Novan mengatakan sistem informasi ini akan dibangun pertama kali di Daerah Istimewa Yogyakarta. Dengan perkiraan jumlah penduduk 3,5 juta, maka penggunaan aplikasi ini setidaknya melibatkan 350 ribu orang. "Mereka bisa merupakan perwakilan setiap komunitas warga di banyak kawasan yang menyebar merata di DIY," ujar Novan.
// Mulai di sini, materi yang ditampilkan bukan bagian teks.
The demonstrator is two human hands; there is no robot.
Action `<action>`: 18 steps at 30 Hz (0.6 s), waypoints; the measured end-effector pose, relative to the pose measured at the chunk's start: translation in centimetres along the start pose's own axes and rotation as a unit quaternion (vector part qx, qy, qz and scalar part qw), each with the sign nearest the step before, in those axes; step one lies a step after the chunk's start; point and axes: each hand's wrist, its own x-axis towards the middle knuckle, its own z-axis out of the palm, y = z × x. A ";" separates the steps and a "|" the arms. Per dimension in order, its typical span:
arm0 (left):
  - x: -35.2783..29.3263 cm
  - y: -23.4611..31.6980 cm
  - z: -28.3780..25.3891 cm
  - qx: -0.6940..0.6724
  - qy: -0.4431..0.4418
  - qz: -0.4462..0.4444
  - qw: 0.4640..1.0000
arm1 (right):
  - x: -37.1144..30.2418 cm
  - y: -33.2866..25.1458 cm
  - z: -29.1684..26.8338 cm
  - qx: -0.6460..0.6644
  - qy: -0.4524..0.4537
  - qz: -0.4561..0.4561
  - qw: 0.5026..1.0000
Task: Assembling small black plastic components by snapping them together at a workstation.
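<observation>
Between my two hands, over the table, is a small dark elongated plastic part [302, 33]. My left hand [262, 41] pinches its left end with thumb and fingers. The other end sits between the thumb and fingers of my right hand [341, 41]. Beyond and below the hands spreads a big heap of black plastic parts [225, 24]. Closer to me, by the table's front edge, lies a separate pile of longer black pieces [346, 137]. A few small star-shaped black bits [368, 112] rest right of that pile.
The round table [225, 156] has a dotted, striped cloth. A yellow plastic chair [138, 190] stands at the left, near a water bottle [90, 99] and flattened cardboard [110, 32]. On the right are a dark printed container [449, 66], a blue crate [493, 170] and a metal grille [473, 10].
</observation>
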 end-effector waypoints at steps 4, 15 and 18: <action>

Begitu bencana seperti erupsi, gempa bumi atau tsunami terjadi, mereka bisa langsung mengirim informasi mengenai jumlah korban, kerusakan, hingga gambar. Mereka juga bisa mengajukan pertanyaan mengenai lokasi pengungsia, daerah rawan hingga sumber cadangan logistik ke operator server lewat aplikasi. "Kelemahannya, kalau infrastruktur rusak sehingga jaringan seluler, internet atau listrik mati, maka manfaat aplikasi ini barus bisa didapatkan setelah beberapa hari ketika situasi agak normal," kata Novan.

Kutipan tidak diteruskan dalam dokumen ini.